الاثنين، 29 نوفمبر 2021

NEWS TECHNOLOGIE

(Photo: Harrison Kugler/Unsplash)
The world’s first “crypto city” is coming to El Salvador, and its cryptocurrency focus isn’t even the only thing that makes it exciting. With a good dose of fanfare, El Savador President Nayib Bukele announced this month that beginning in 2022, the country would be building a “bitcoin city” at the base of Conchagua, an oceanside volcano. 

The city will be backed by bitcoin-backed bonds with construction beginning 60 days after funding. During his announcement at the end of a weeklong bitcoin promotional event, Bukele postured the city as an ideal place for both residents and tourists, with restaurants, shops, homes, public transit, an airport, and other standard resources included. There will also be a central plaza in the shape of the bitcoin logo. 

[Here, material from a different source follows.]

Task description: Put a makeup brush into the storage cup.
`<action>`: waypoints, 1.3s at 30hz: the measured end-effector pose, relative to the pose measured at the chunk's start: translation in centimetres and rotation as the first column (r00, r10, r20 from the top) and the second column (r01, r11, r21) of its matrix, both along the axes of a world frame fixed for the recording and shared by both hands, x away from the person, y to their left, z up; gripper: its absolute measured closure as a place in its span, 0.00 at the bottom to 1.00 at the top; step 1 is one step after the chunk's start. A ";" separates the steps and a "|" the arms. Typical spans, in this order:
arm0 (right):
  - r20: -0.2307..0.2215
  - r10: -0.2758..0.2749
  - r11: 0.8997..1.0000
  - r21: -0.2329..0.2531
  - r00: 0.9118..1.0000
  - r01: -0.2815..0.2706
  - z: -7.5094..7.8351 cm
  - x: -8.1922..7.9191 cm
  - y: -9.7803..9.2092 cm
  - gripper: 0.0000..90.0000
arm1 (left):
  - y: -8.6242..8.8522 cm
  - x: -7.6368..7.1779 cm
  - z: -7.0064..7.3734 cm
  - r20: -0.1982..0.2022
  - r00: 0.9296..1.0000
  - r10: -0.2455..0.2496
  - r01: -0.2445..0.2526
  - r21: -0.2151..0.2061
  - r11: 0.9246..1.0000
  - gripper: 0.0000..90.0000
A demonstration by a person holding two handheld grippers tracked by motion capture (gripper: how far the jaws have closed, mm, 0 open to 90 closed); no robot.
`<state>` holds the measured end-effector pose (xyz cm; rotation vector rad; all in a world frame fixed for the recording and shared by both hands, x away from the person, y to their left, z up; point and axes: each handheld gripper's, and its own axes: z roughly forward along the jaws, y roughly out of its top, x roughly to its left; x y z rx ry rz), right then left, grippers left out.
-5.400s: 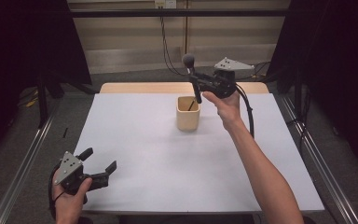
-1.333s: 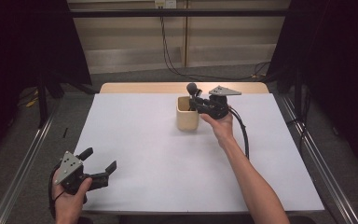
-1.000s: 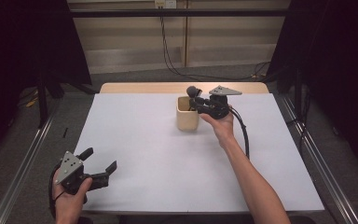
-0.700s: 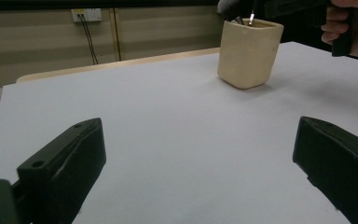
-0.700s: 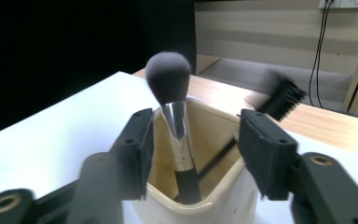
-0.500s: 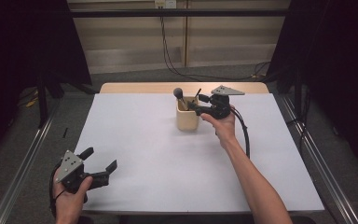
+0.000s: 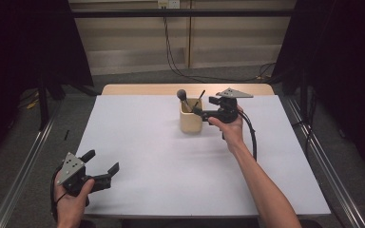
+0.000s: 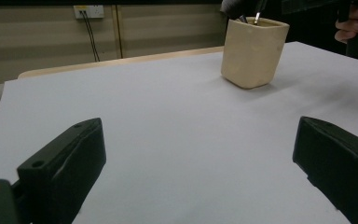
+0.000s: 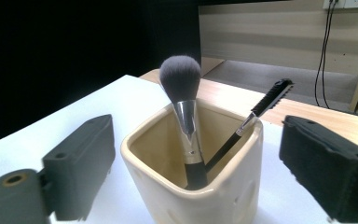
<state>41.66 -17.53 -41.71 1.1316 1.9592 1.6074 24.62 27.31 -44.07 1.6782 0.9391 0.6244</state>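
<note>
The right gripper (image 7: 200, 113) is held spread just beside the cup (image 7: 190, 118), its jaws standing either side of the near rim and gripping nothing. In the cup a brush (image 9: 184, 112) and a wand (image 9: 248, 122) are leaned. The left gripper (image 7: 100, 166) is held spread at the near-left worktop (image 7: 161, 161) edge.

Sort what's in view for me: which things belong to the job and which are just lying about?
In the job: large brush, slim spoolie brush, cream holder, open right gripper.

Just about: open left gripper idle near the table's front edge, wall cables, white table.
</note>
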 end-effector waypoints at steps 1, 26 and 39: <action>0.000 0.001 1.000 -0.001 1.000 -0.001 0.0 -0.1 -0.1 0.06 | 0.0 0.0 0.0 -0.001 1.000 -0.001 0.001 -0.001 1.000 0.03; 0.045 0.000 0.999 -0.034 0.999 0.002 0.5 -3.7 -2.8 0.02 | 0.2 -0.2 0.1 0.010 1.000 -0.004 0.004 0.000 1.000 0.03; 0.043 -0.049 0.998 -0.042 0.998 0.051 0.4 -5.9 -5.1 0.02 | 0.2 -0.3 0.2 0.018 1.000 -0.006 0.006 0.000 1.000 0.03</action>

But crypto-mining uses so much energy that whole countries’ electrical consumption pales in comparison, thanks to round-the-clock complex mathematical calculations that unlock new tokens. How will El Salvador’s new city support the vast amounts of power consumed by its reliance on bitcoin? That’s where the volcano comes in. As cool and alluring as a city at the base of a volcano may be, Conchagua plays a practical purpose: to power processing and verifying events on the blockchain with geothermal energy. This involves a system that will extract hot groundwater and convert it to steam, which will in turn power turbines and create energy.

Volcano San Vicente in El Salvador. (Photo: Oswaldo Martinez/Unsplash)

El Salvador already supports a quarter of its electrical grid with geothermal energy, which it harvests from a handful of the country’s 20 active volcanoes. In October its government set up a prototype for the crypto city’s system at the base of Tecapa volcano, though the results haven’t been particularly impressive so far. Geothermal energy production, while far “cleaner” than production involving fossil fuels, also impacts natural habitats surrounding the sites of groundwater extraction.

This isn’t the first time El Salvador’s government has aggressively pursued a bitcoin “first,” having made bitcoin legal tender alongside the US dollar and requiring that all businesses accept the cryptocurrency earlier this fall. (Whether El Salvadorian citizens like bitcoin’s sudden prevalence depends on who you ask.) These choices have prompted the rest of the world to question whether popular cryptocurrencies have a place in everyday business transactions. Alex Hoeptner, CEO of cryptocurrency exchange Bitmex, predicts at least five countries will accept bitcoin as legal tender by the end of 2022—but it’s unlikely these countries will have crypto cities powered by volcanoes.